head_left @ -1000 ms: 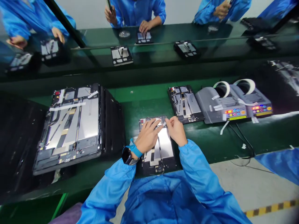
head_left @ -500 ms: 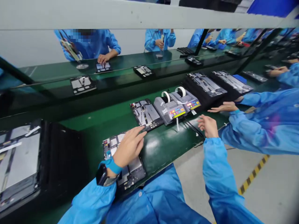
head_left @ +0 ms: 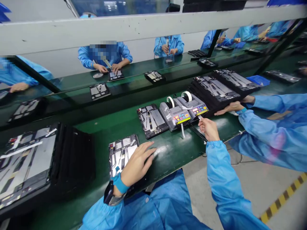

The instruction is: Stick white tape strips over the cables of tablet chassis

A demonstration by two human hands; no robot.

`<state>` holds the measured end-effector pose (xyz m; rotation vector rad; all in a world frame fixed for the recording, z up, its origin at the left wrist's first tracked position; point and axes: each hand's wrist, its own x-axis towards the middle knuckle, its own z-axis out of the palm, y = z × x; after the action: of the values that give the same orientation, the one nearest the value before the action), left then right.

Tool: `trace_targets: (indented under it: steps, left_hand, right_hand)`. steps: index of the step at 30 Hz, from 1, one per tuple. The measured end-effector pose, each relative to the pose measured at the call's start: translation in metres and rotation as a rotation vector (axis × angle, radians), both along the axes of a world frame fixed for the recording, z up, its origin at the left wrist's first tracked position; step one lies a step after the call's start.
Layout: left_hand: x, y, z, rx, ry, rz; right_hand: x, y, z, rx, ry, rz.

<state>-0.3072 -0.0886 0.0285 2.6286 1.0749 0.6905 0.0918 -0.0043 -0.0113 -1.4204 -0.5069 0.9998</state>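
Observation:
My left hand (head_left: 137, 163) lies flat with fingers stretched out on the right edge of an opened tablet chassis (head_left: 120, 150) on the green belt. My right hand (head_left: 209, 128) reaches out to the right-hand tape dispenser (head_left: 195, 107) and pinches a small white tape strip (head_left: 200, 117) at its outlet. A second grey tape dispenser (head_left: 174, 114) stands just left of it, with a strip of tape hanging from its front. Another opened tablet chassis (head_left: 151, 120) lies left of the dispensers.
A co-worker's hand (head_left: 229, 107) and blue sleeve hold a stack of tablet chassis (head_left: 216, 88) to the right. A large stack of chassis (head_left: 26, 163) sits at far left. Across the belt, several people in blue work at more units (head_left: 99, 91).
The view turned right from the chassis. My right hand left the chassis, reached toward the dispensers and now pinches tape. My left hand stays on the chassis. The co-worker's hand went under the stack.

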Motion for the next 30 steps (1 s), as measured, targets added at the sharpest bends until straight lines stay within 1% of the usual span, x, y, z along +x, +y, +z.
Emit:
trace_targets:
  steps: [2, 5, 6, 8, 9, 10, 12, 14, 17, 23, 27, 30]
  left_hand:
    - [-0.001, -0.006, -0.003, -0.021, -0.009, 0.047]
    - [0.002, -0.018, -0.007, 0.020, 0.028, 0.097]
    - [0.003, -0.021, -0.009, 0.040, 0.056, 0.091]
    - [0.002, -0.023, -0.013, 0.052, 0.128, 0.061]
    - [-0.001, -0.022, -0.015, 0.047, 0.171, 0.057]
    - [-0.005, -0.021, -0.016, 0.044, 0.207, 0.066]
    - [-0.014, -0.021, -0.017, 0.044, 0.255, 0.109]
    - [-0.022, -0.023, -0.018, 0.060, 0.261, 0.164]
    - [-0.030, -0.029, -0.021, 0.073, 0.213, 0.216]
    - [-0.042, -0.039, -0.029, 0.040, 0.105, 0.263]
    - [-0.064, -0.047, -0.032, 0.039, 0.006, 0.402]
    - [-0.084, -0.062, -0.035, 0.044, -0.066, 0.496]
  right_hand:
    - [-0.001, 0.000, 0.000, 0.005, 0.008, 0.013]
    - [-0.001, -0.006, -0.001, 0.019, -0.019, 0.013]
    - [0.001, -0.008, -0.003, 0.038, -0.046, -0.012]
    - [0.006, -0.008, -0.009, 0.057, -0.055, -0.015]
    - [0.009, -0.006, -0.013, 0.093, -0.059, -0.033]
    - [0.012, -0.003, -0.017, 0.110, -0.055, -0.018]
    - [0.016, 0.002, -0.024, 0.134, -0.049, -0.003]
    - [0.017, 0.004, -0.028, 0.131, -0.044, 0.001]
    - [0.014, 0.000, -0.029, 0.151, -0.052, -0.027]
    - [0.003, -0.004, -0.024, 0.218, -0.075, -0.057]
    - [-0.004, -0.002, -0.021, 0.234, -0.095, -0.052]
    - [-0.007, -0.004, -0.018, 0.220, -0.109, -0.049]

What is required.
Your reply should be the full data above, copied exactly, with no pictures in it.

Finished exercise.
head_left @ -1000 ms: 
head_left @ -500 ms: 
head_left @ +0 ms: 

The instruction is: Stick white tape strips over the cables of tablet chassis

A demonstration by two human hands; no robot.

`<state>` holds the measured end-effector pose (xyz m; rotation vector rad; all in a world frame fixed for the recording, z up, its origin at the left wrist's first tracked position; point and axes: each hand's wrist, its own x-axis towards the middle knuckle, its own z-axis out of the palm, y = z × x; after the action: of the values that give the same orientation, the one nearest the value before the action), left then right.

Tool: `trace_targets: (indented under it: steps, left_hand, right_hand)`. steps: index of the step at 30 Hz, from 1, one per tuple. The measured end-effector pose, each relative to the pose measured at the call's start: translation in metres and rotation as a rotation vector (axis × angle, radians), both along the axes of a world frame fixed for the recording, z up, its origin at the left wrist's first tracked position; step one lies a step after the call's start.
Layout: left_hand: x, y, z, rx, ry, rz; right_hand: x, y, z, rx, ry, rz.

<state>-0.3072 -0.0886 0.0285 2.6286 1.0749 0.6905 0.0918 -0.0043 -0.0113 -1.4204 -0.5069 0.9998</state>
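Observation:
My left hand (head_left: 137, 163) lies flat with fingers stretched out on the right edge of an opened tablet chassis (head_left: 120, 150) on the green belt. My right hand (head_left: 209, 128) reaches out to the right-hand tape dispenser (head_left: 195, 107) and pinches a small white tape strip (head_left: 200, 117) at its outlet. A second grey tape dispenser (head_left: 174, 114) stands just left of it, with a strip of tape hanging from its front. Another opened tablet chassis (head_left: 151, 120) lies left of the dispensers.
A co-worker's hand (head_left: 229, 107) and blue sleeve hold a stack of tablet chassis (head_left: 216, 88) to the right. A large stack of chassis (head_left: 26, 163) sits at far left. Across the belt, several people in blue work at more units (head_left: 99, 91).
The view turned right from the chassis. My right hand left the chassis, reached toward the dispensers and now pinches tape. My left hand stays on the chassis. The co-worker's hand went under the stack.
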
Motion for the next 30 steps (1 s), as measured, targets added at the sharpest bends until straight lines stay within 1% of the usual span, x, y, z along +x, +y, +z.
Emit:
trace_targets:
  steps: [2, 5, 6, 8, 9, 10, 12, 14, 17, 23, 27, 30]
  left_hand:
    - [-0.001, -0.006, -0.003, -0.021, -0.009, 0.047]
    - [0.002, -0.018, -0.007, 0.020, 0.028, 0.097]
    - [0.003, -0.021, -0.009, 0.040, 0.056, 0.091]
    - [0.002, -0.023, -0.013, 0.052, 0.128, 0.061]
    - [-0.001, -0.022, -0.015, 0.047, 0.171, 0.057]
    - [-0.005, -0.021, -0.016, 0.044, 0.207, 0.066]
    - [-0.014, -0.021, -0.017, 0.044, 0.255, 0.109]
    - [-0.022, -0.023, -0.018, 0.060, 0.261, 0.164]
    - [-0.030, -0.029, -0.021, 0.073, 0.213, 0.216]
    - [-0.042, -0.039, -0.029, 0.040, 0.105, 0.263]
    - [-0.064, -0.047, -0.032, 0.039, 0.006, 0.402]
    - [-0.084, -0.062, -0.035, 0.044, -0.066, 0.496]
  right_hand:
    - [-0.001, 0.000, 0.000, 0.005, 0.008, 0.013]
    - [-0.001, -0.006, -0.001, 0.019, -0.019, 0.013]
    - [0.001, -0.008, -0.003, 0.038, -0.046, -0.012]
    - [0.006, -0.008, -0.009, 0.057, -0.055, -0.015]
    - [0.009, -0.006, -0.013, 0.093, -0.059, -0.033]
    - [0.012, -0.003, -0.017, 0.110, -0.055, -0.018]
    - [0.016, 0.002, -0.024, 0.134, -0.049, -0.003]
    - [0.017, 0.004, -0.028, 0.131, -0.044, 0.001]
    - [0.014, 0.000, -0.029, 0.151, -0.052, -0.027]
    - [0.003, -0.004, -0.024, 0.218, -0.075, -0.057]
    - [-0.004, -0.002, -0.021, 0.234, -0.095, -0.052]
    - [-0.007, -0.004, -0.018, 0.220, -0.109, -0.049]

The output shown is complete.